Down to the final line, write out the material beneath exactly, without pictures.

- **Data extract**:
· · · · ·
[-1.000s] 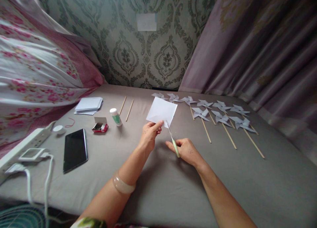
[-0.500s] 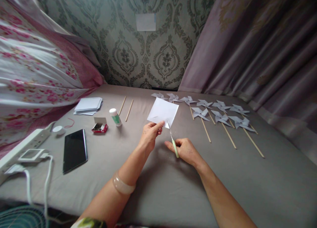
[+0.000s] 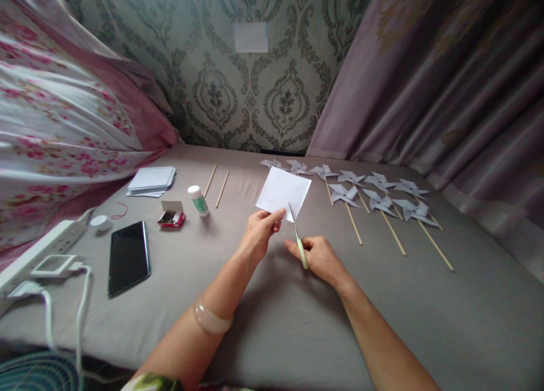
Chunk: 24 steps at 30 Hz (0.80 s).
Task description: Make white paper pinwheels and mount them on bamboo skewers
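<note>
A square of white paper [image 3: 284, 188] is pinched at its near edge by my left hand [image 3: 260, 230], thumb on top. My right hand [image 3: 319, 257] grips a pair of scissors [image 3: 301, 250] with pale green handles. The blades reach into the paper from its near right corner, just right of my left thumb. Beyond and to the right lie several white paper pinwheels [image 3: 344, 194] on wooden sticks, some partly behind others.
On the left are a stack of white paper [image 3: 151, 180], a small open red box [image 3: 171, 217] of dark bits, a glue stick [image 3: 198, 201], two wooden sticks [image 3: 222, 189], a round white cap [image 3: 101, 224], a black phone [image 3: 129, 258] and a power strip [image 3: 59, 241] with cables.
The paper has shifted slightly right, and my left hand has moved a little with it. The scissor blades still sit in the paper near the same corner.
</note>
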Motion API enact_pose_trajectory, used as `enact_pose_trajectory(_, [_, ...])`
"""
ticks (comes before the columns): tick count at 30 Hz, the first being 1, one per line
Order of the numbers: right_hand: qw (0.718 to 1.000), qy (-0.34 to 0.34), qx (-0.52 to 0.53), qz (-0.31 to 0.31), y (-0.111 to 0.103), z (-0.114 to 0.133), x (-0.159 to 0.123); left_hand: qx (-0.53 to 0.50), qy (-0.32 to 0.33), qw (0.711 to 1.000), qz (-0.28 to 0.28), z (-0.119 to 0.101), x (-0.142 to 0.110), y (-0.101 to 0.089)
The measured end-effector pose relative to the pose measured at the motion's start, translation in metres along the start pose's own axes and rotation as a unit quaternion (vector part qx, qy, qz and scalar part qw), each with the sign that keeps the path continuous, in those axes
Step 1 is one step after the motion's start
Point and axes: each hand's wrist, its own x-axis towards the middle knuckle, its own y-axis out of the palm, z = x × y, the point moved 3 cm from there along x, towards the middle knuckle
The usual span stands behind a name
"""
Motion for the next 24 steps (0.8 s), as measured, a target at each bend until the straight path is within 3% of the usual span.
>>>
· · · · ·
- **Your solution**:
[-1.000s] 
[-0.500s] 
[+0.000s] 
Chunk: 24 steps at 30 Hz (0.80 s).
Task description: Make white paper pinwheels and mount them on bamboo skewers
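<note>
A square of white paper [image 3: 284, 188] is pinched at its near edge by my left hand [image 3: 260, 230], thumb on top. My right hand [image 3: 319, 257] grips a pair of scissors [image 3: 301, 250] with pale green handles. The blades reach into the paper from its near right corner, just right of my left thumb. Beyond and to the right lie several white paper pinwheels [image 3: 344, 194] on wooden sticks, some partly behind others.
On the left are a stack of white paper [image 3: 151, 180], a small open red box [image 3: 171, 217] of dark bits, a glue stick [image 3: 198, 201], two wooden sticks [image 3: 222, 189], a round white cap [image 3: 101, 224], a black phone [image 3: 129, 258] and a power strip [image 3: 59, 241] with cables.
The paper has shifted slightly right, and my left hand has moved a little with it. The scissor blades still sit in the paper near the same corner.
</note>
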Motion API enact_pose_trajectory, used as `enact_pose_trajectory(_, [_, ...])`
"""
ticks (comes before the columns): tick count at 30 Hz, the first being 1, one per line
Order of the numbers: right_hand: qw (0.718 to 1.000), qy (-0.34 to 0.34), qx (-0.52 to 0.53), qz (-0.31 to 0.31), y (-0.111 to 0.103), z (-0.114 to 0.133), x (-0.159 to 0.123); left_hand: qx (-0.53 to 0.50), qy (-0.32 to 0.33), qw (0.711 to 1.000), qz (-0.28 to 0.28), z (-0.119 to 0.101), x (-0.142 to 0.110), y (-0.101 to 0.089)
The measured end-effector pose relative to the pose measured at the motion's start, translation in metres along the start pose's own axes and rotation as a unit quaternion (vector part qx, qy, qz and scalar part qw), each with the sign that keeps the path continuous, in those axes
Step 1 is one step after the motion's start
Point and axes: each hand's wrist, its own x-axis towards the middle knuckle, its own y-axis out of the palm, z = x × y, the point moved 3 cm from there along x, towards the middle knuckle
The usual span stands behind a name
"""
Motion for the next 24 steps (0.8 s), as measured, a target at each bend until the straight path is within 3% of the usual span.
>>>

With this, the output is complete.